Description: Research markdown linting tool for sig markdown files and PRs.

follow up from sig security meeting (dec 19th)

  • [x] SIG Leadership: @lumjjb
  • [X] Project Lead: @JohnHillegass
  • [x] check off what was accomplished with https://github.com/cncf/tag-security/pull/497
  • [x] Link checking
  • [x] Linting (80 column chars, header capitalization)
  • [x] spell check with ability to add custom "words" (e.g. "cloud native", "SIG-Security")
  • [ ] fix files with more than 80 column chars in main branch
  • [x] finish rename of SIG->TAG (only for written content) https://github.com/cncf/tag-security/issues/613
  • [ ] update CONTRIBUTING section about PRs to link to or include requirements (if not already there)
  • [x] enable with warning (and send a note to #tag-security-triage channel in slack
  • [ ] after a while make it block PRs (a week? a certain number of PRs?)
governance help wanted in-progress

All 32 comments

added some common inconsistencies from Contributor's Guide / Writing Style section

Is there agreement on markdown style, e.g. SETEXT vs ATX, CommonMark vs GitHub-Flavored Markdown?

Different tools have varying levels of support for the different markdown specs and it would help narrow down the tool selection/evaluation process.
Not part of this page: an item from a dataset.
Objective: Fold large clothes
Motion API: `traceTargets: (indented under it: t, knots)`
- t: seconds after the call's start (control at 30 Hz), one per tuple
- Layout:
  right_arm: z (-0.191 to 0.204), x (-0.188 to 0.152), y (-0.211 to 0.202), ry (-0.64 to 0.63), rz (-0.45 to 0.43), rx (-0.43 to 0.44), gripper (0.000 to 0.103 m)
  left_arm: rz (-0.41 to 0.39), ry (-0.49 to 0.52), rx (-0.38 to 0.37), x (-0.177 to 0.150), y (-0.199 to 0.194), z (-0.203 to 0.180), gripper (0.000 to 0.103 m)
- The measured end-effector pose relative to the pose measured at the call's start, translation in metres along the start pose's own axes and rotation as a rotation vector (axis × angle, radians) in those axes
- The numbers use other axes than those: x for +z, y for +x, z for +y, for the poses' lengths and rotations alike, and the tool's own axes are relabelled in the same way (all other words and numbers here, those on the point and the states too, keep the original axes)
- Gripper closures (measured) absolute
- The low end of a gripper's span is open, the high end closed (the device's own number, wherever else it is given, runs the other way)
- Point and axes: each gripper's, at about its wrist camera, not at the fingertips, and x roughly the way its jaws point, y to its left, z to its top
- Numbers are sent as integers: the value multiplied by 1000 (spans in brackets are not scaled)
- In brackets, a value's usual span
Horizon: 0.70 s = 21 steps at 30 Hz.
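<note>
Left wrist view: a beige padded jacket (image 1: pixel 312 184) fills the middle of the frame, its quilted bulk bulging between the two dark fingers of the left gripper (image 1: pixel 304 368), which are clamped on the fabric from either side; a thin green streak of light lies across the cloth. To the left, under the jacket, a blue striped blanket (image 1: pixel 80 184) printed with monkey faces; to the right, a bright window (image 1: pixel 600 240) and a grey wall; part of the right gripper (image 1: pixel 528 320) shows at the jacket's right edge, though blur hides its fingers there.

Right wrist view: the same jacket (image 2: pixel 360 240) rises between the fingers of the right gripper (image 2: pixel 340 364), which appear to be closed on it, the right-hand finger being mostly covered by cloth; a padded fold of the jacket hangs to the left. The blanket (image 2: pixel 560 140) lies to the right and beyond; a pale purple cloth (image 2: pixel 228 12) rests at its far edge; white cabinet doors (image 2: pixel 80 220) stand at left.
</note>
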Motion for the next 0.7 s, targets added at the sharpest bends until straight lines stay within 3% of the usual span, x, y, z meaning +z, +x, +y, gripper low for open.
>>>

Some markdown linting tools I have come across in the past:

A tool I have been happily using is: prettier

Pros:

  • It's primarily used for formatting JavaScript, but it has built-in support for Markdown, as well as others, like YAML, JSON ...etc.
  • The rules/options are configurable, e.g. Print Width, Tab Width, Prose Wrap, End of Line ...etc.
  • There are plenty of editor integrations across popular editors, e.g. atom, vscode, vim, emacs, and sublime.

Cons:

  • It's a formatter, not a linter. So, running the tool will auto-correct issues instead of give you pointers to them. There is no way to have make it behave like a linter (AFAIK).
  • It's not primarily a Markdown tool, thus it doesn't have a lot of rules specific to Markdown (e.g. header capitalization, spell-checking).

@pbnj thanks, i suspect we're targeting github flavored markdown, given the predominant usage of that style within the repo.

There's a dizzying plethora of tools in this space, the two most common markdownlint (ruby & nodejs) don't appear to target the spelling or link checking use cases. it maybe we just need separate tools around each major use case (lint, link-check, spelling)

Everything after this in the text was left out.